2.2 Use in Adjuvant Treatment of Early Breast Cancer
In the adjuvant setting, the optimal duration of treatment with letrozole is unknown. The planned duration of treatment in the study was 5 years with 73% of the patients having completed adjuvant therapy. Treatment should be discontinued at relapse [see Clinical Studies (14.1)].
2.3 Use in Extended Adjuvant Treatment of Early Breast Cancer
In the extended adjuvant setting, the optimal treatment duration with letrozole tablets are not known. The planned duration of treatment in the study was 5 years. In the final updated analysis conducted at a median follow-up of 62 months, the median treatment duration was 60 months. Seventy-one percent of patients were treated for at least 3 years and 58% of patients completed at least 4.5 years of extended adjuvant treatment. The treatment should be discontinued at tumor relapse [see Clinical Studies (14.2)].
2.4 Use in First and Second-Line Treatment of Advanced Breast Cancer
In patients with advanced disease, treatment with Letrozole Tablets, USP should continue until tumor progression is evident. [see Clinical Studies (14.4, 14.5)]

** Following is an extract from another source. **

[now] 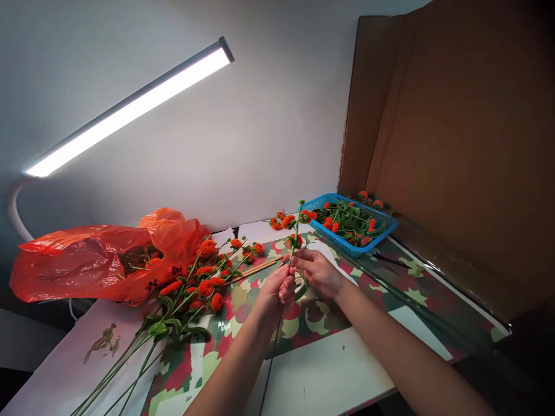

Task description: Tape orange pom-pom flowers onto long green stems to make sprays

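We can read nothing surely: creases distort black printed characters (151, 283) on the crumpled, translucent red-orange plastic bag (93, 257); small white lettering (224, 326) blurs on the camouflage-patterned desk (316, 318), toward its left edge.

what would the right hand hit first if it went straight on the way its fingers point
Most likely the flower stem held in the left hand; the right hand appears right at it, though depth here is hard to judge.
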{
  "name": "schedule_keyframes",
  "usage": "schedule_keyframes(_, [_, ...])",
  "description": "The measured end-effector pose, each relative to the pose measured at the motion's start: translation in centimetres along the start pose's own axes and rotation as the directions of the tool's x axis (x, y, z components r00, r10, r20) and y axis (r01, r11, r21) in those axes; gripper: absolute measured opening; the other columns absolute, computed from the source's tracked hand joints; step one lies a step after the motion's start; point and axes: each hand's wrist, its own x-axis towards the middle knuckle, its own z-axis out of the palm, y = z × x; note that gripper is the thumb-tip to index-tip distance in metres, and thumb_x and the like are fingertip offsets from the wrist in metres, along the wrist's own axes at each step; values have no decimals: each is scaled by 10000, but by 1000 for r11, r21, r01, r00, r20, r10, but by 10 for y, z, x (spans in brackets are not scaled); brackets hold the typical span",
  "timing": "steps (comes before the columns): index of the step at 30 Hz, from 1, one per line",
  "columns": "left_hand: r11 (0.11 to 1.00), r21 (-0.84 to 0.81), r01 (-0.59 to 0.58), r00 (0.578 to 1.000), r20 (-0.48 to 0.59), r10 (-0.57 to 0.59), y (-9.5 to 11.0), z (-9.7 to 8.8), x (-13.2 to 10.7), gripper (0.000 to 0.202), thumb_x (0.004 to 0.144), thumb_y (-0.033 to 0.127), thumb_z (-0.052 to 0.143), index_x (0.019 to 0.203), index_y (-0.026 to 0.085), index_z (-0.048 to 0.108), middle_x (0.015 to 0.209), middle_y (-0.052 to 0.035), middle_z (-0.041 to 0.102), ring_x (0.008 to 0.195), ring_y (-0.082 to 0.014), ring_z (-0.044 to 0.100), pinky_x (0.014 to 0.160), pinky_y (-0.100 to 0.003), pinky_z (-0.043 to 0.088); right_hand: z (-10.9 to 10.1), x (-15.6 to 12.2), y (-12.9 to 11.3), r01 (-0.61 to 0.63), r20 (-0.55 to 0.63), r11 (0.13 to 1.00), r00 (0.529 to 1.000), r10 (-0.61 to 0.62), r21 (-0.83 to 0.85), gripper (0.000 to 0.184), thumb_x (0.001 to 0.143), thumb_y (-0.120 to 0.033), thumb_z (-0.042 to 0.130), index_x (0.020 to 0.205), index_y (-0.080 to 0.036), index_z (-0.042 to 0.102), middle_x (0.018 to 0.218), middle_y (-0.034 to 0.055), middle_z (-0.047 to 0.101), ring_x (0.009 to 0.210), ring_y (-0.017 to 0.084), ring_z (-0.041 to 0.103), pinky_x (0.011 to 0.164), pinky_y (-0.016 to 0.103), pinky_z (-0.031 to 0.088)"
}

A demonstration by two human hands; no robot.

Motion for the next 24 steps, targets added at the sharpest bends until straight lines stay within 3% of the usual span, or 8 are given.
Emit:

2.5 Use in Hepatic Impairment
No dosage adjustment is recommended for patients with mild to moderate hepatic impairment, although letrozole tablets blood concentrations were modestly increased in subjects with moderate hepatic impairment due to cirrhosis. The dose of letrozole tablets in patients with cirrhosis and severe hepatic dysfunction should be reduced by 50% [see Warnings and Precautions (5.3)]. The recommended dose of letrozole tablets for such patients is 2.5 mg administered every other day. The effect of hepatic impairment on letrozole tablets exposure in noncirrhotic cancer patients with elevated bilirubin levels has not been determined.
2.6 Use in Renal Impairment
No dosage adjustment is required for patients with renal impairment if creatinine clearance is ≥10 mL/min. [see Clinical Pharmacology (12.3)].